Explanation of symbols

1-1 Radio base station equipment (BTS)
1-2 Optical overhanging station equipment (OPTBTS)

Claims (4)

A method of switching accommodation sectors of a light extension station device that is accommodated in a signal processing unit of each sector of a radio base station device and that changes the accommodation destination of a serially connected light extension station device,
At least two first and second sector signal processing units of the radio base station device are connected to each other and the serially connected last light extension station devices are connected to each other. A changeover switch is provided to change the connection direction of the serial connection.
From the signal processing unit of one of the first and second sectors, a control signal for identifying the optical overhanging station device and disconnecting the optical overhanging station device from the serial connection is sent to each serially connected optical overhanging station device. Send
From the signal processing section of the first and second other sectors, a control signal for identifying the light projecting station device and adding the light projecting station device to the serial connection is transmitted,
Switching the accommodation sector of the light extension station device, wherein the light extension station device switches the connection direction of the serial connection by the changeover switch according to the control signal from the signal processing unit of the first or second sector. Method. In the radio base station apparatus that accommodates the serially connected light projecting station apparatus in the signal processing unit of each sector,
An optical overhanging station provided with a changeover switch for switching the connection direction of the serial connection while the last optical overhanging station devices serially connected to the signal processing units of at least two first and second sectors are connected to each other A device is serially connected to the signal processing units of the first and second sectors;
From the signal processing unit of one of the first and second sectors, a control signal for identifying the optical overhanging station device and disconnecting the optical overhanging station device from the serial connection is sent to each serially connected optical overhanging station device. And a means for transmitting a control signal for identifying the optical overhanging station device and adding the optical overhanging station device to the serial connection from the signal processing unit of the other sector of the first and second sectors.
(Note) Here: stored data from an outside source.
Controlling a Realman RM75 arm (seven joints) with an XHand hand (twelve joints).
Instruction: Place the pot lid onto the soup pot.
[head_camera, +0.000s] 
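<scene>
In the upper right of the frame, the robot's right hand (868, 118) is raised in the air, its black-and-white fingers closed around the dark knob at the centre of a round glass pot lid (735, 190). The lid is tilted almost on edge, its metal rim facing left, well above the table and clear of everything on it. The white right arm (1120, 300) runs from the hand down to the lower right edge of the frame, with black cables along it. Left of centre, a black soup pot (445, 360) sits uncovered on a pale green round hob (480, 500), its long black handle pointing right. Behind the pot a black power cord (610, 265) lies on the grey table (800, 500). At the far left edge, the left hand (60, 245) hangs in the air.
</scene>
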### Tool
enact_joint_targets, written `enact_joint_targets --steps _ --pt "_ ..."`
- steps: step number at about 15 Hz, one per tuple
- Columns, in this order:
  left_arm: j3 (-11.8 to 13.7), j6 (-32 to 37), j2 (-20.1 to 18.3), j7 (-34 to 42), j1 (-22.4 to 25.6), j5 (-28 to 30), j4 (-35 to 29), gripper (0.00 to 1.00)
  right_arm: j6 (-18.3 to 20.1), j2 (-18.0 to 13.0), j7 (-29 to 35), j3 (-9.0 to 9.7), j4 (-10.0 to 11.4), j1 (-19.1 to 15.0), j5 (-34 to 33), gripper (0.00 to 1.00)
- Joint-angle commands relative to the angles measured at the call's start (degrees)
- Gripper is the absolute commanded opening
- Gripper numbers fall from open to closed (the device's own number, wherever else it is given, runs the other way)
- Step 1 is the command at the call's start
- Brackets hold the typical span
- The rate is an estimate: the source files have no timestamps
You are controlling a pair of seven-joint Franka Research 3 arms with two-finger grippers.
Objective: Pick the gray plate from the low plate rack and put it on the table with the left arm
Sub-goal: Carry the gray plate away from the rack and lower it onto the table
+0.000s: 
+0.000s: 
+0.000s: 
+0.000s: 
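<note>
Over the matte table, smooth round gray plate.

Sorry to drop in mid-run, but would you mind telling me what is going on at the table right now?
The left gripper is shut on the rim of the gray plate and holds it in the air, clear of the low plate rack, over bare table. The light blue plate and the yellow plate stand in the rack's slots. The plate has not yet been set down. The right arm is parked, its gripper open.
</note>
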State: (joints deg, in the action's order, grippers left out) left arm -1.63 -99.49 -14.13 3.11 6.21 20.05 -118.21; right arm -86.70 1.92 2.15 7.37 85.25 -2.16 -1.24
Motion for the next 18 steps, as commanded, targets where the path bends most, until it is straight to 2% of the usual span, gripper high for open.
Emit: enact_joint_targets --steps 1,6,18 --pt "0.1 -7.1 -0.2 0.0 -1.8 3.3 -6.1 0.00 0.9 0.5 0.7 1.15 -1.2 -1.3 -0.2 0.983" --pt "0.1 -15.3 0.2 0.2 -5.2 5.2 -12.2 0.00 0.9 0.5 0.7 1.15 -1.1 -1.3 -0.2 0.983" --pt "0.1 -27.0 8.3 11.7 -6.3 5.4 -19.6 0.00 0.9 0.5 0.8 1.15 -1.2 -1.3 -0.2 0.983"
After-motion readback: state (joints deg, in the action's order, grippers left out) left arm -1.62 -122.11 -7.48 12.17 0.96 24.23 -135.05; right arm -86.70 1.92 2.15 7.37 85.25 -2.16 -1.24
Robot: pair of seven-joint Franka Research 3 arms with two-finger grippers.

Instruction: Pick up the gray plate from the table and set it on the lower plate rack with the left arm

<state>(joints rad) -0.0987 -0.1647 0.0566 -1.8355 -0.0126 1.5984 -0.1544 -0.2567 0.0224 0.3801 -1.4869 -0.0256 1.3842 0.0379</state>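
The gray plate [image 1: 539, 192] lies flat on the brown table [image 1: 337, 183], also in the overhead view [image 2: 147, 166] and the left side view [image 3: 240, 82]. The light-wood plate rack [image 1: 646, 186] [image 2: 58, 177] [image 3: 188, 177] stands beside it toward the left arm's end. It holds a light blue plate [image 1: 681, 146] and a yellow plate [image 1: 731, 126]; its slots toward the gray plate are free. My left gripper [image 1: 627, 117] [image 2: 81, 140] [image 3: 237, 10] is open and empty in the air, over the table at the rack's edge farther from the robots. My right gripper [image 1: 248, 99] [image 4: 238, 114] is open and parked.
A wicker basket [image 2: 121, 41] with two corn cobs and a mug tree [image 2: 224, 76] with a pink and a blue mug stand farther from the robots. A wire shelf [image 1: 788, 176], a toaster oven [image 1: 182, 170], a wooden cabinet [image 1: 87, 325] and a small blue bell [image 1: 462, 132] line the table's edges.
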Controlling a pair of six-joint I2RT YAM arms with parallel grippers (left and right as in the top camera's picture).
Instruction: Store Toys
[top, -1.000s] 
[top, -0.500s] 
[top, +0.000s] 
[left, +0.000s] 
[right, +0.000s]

A wireless base station device.   It is determined whether or not the total transmission power of the signal processing units of the first and second sectors exceeds a predetermined threshold, and the total transmission power of the signal processing unit of the first or second sector is a predetermined threshold If the total transmission power exceeds the predetermined threshold value, the signal processing unit of the sector whose total transmission power exceeds the predetermined threshold is caused to transmit the control signal for disconnecting the light projecting station device, and the signal processing of the sector whose total transmission power does not exceed the predetermined threshold The radio base station apparatus according to claim 2, further comprising a control unit that transmits the control signal for adding a light projecting station apparatus to the unit.   The total interference wave level for each sector of each of the optical extension station devices serially connected to the signal processing units of the first and second sectors is observed, and the interference wave level of each of the optical extension station devices exceeds a predetermined threshold value. If the interference wave level of the overhanging station apparatus exceeds a predetermined threshold, the control signal for disconnecting the overhanging station apparatus is transmitted to the signal processing unit of the sector having the larger total interference wave level. The radio base station apparatus according to claim 2, further comprising: a control unit that transmits the control signal for adding a light projecting station apparatus to a signal processing unit of a sector having a smaller total interference wave level.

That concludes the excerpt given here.